The Template-Based System is split into 3 modules which combine to produce questions. These modules are the Template Extraction, Content Extraction and Template Filling modules.
The systems were compared in terms of Question Quality through an online survey. This involved presenting 15 participants with 10 contexts and questions generated by the systems from these contexts. The particpants scored the questions from 1-5 in terms of Grammatical Correctness, Logical Sense and Relevance. Coverage over the dataset was also accessed through internal evaluation.

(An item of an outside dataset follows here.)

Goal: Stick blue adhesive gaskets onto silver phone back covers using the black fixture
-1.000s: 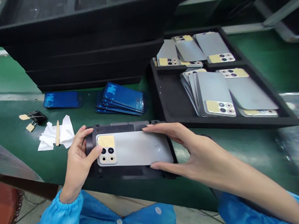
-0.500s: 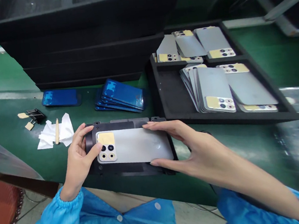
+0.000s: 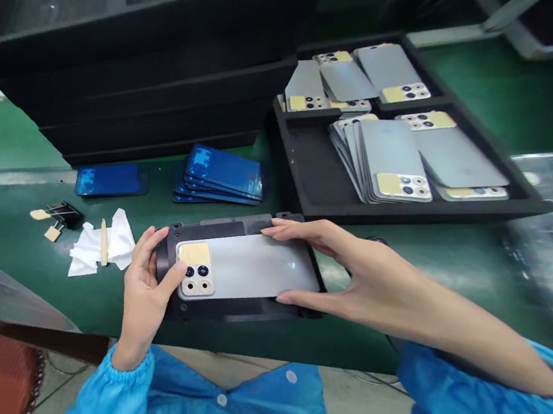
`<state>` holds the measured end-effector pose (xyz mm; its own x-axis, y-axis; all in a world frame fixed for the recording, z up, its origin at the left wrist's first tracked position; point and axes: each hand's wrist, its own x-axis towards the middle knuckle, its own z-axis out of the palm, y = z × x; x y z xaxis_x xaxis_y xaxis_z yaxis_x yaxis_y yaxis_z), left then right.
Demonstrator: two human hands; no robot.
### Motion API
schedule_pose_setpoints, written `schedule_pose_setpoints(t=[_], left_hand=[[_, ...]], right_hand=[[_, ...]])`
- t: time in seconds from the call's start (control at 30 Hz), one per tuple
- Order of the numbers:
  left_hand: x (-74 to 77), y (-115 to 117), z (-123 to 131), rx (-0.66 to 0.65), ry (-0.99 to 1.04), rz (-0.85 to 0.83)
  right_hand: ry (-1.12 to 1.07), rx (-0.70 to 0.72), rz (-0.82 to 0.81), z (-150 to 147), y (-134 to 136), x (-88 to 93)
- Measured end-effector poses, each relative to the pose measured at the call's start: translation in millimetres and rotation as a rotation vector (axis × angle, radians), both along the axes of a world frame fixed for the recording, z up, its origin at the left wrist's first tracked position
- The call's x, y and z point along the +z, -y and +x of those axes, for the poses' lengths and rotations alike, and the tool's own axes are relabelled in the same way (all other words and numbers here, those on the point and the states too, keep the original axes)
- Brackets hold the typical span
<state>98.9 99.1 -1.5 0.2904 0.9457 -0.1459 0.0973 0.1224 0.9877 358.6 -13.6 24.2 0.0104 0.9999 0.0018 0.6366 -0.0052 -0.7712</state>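
Note:
A silver phone back cover (image 3: 248, 267) with a yellow film patch and camera holes lies flat in a black fixture (image 3: 229, 310) at the table's near edge. My left hand (image 3: 144, 297) grips the cover's camera end, thumb on its corner and fingers round the fixture's left side. My right hand (image 3: 349, 265) spans the cover's right end, fingers on the far edge and thumb on the near edge. Both hands hold the cover.
A black tray (image 3: 314, 182) at the right holds several more silver covers (image 3: 395, 162). Blue film-covered parts (image 3: 219, 172) lie behind the fixture, one more (image 3: 110, 180) further left. White wipes with a wooden stick (image 3: 102, 245), a binder clip (image 3: 63, 214), stacked black trays (image 3: 148, 68) behind.
The view has shifted slightly. Both hands stay on the cover in the fixture; the right hand has slid a little along its right end.

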Motion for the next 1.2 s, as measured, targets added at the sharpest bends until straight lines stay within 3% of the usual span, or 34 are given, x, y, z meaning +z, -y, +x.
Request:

The template-based system was able to match the performance of the semantic system indicating the potential stength of the template-extraction module in matching manually created rules/templates. This indicates that the tedious process traditionally associated with creating templates could be alleviated through automatic systems. In addition, the automatic template-based system achieved much greater coverage over the dataset than the semantic system. The template-based system also matched the performance of the worst peforming neural system but was noticably surpassed by a neural system trained on a larger corpus. These results highlight the continued potential for template-based systems to match more modern neural systems. Further improvements to the template-filling module, by introducing superior linking techniques between templates, and sentences and not just k-means clustering, would likely enhance the performance futher. In addition, the incorporation of a question filtering system using automatic metrics could lead to improved average quality of the output questions.